With a shock of hot pink hair and a radiant smile, Dame Zandra Rhodes exudes a youthful energy at the age of 78.

That liveliness permeates her clothing designs, which are featured in an exhibition at CAM Raleigh, “Textile, Print and Form: A Lifetime of Magical Experimentation,” on display through June 10. Rhodes will be at CAM for First Friday on March 2.

CAM exhibitions director Eric Gaard says Rhodes was a natural choice for the gallery’s fashion exhibition series.

“She’s always approached her work as an artist and not a fashion designer,” he says. “Her thinking transcends fashion. Her approach to process is really critical – she’s still sketching every single day. She approaches all of her work as an artist would.”

Rhodes began working as a textile designer nearly 50 years ago, eventually setting out on her own to design clothing.

“Her approach to printing textiles started in the ’60s with original screen printing, and everything is still done in silkscreen format,” Gaard says. “She loves the way the ink penetrates the textiles. Digital printing doesn’t do that.”

Zandra Rhodes
Dame Zandra Rhodes. // Photo courtesy of Gene Nocon

 

But while Rhodes’ clothing can be worn – she usually wears her own designs – these are no mere dresses and skirts. Each piece is an intricately assembled work of art.

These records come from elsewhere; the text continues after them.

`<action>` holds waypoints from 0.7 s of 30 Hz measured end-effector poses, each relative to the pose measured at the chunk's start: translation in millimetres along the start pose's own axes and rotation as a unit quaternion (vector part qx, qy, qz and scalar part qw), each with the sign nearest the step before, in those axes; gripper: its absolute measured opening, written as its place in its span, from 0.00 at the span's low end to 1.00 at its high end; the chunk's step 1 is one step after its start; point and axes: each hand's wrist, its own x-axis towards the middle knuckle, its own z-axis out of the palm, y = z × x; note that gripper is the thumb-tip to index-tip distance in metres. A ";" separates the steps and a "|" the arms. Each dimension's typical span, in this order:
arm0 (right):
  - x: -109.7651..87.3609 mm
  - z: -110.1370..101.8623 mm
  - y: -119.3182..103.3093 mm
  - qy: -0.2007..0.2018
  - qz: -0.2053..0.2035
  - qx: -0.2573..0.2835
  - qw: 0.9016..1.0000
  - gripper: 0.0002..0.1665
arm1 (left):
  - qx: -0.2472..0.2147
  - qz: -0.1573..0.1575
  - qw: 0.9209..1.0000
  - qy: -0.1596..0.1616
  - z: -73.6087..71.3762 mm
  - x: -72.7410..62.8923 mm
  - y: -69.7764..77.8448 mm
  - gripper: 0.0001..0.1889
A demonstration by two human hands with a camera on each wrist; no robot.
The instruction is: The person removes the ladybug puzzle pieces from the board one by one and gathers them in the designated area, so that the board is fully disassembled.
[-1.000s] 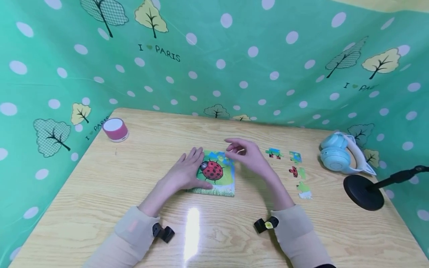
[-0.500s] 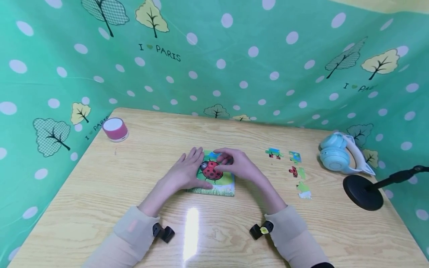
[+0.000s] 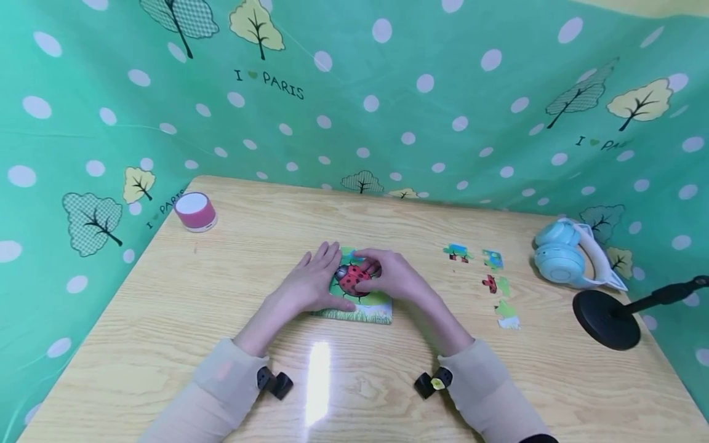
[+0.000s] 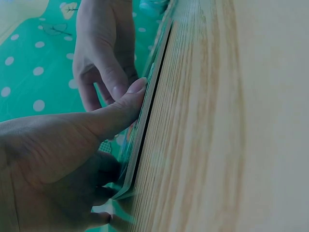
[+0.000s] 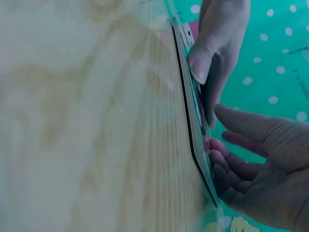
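A square ladybug jigsaw puzzle [image 3: 382,312] lies on the wooden table, its picture facing up. My left hand [image 3: 301,288] rests spread over the puzzle's left side, the thumb [image 4: 118,112] lying on top near the front edge. Above the middle and right of the picture is my right hand [image 3: 397,277]. Its loosely bent fingertips [image 5: 218,153] touch the puzzle surface, and the thumb stands apart from them. No piece shows between those fingers. Loose puzzle pieces lie to the right: a blue-topped one [image 3: 458,251], a blue-green one [image 3: 493,259], a red-and-green one [image 3: 493,284] and a green-and-white one [image 3: 506,314].
At the table's back left stands a pink speaker-like cylinder [image 3: 196,212]. Light blue cat-ear headphones [image 3: 559,261] lie at the right, with a black round-based stand [image 3: 606,320] in front of them. A green dotted curtain [image 3: 354,123] hangs behind the table.
My right hand has moved left from the puzzle's upper right corner onto the ladybug picture. The left hand stays in place. The head view has shifted slightly.
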 end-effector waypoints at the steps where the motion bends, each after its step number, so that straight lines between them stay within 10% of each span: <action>1: -0.2 0.6 -1.7 0.000 0.002 -0.004 1.000 0.38 | 0.001 0.000 1.000 0.000 -0.1 -0.3 0.2 0.65; 21: -0.8 5.1 -11.7 0.011 0.018 -0.082 0.996 0.37 | -0.005 -0.001 1.000 0.001 0.2 -0.4 0.6 0.64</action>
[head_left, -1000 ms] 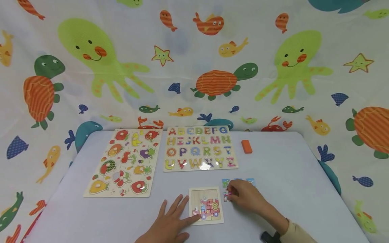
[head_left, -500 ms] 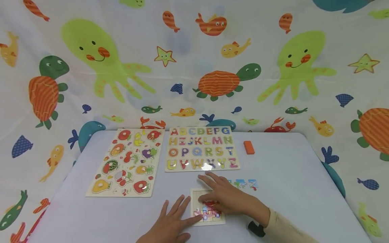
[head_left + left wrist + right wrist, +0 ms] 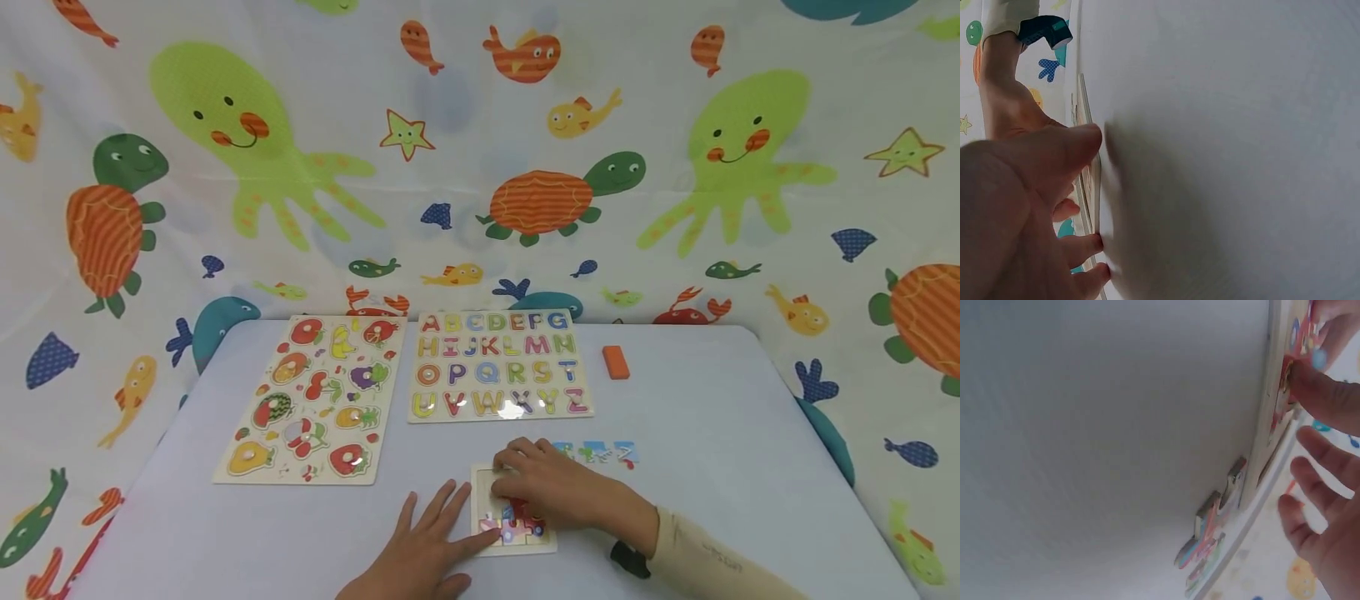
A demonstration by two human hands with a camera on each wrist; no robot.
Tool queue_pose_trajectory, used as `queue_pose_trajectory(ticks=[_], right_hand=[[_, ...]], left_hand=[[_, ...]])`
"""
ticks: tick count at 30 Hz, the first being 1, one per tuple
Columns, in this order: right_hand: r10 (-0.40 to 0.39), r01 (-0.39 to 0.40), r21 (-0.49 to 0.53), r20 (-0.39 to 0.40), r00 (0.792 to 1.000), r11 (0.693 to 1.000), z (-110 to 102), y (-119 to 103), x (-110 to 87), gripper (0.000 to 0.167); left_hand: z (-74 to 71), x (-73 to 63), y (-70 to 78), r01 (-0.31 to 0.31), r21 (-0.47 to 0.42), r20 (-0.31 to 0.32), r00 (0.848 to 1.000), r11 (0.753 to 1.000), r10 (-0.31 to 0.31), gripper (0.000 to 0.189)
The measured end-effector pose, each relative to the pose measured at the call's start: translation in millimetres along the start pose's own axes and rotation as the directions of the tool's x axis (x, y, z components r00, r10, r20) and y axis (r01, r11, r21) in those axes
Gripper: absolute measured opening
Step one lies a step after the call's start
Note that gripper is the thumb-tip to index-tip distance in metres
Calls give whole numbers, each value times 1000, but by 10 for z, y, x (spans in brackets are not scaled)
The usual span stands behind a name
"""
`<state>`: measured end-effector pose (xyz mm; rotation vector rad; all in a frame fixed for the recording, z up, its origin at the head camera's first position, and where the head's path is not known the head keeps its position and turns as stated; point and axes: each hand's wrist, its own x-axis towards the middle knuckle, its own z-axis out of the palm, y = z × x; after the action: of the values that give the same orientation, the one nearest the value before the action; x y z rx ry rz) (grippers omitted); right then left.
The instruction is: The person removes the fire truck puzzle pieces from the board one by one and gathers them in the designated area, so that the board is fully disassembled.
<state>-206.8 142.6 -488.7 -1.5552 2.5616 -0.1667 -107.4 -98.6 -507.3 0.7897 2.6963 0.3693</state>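
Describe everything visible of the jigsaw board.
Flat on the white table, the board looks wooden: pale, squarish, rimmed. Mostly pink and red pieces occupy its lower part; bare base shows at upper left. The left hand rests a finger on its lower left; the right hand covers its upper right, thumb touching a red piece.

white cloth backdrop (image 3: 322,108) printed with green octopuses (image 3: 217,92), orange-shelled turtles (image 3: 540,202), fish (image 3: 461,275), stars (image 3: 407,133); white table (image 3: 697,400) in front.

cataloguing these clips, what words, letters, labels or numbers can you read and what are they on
"ABCDEFG", top row of the pale rectangular wooden alphabet board
"HIJKLMN", its second row
"OPQRST", third row
"UVWXYZ", bottom row
Small dark mark on the right beige cloth sleeve: too blurred to read
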Motion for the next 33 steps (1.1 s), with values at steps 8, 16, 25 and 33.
queue_pose_trajectory(ticks=[8,16,25,33], right_hand=[[25,-12,193,-65,998,981,85,-12,-68,31],[122,-97,433,-32,992,896,87,-13,-46,31],[248,-184,625,-15,969,758,142,-27,-16,25],[266,-174,759,1,964,628,86,57,-96,8]], left_hand=[[-2,0,-2,-4,-7,0,1000,1000,4,60],[2,-8,-1,-17,14,-24,1000,1000,17,59],[-12,7,2,-9,2,-9,1000,1000,9,59],[-9,8,12,-3,-10,-1,1000,1000,3,59]])
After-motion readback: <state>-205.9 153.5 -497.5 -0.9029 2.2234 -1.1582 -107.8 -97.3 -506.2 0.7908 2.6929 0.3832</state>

For this exhibition, CAM highlights three techniques, in addition to screen printing used by Rhodes to create her work.

“Cutting and Slashing” involves cutting holes in garments and hemlines with knives. The technique dates to Elizabethan times, when it was used to layer different fabrics and allow the colors of each layer to show through.

Inspired by punk kids in London, “Holes and Chains” also features holes cut with knives, but then beautifully hemmed or pinned together with beaded safety pins and chains. With “Beading and Embroidery,” Rhodes creates what she calls “dimensional printing,” or creating a textural pattern with embellishments.

Though most people her age are content to enjoy the leisurely life of retirement, Rhodes continues tirelessly with her work, something Gaard hopes to celebrate with this exhibition.

“The fact that she has kept this process of art making going for 50 years and stayed relevant is really inspiring,” Gaard said.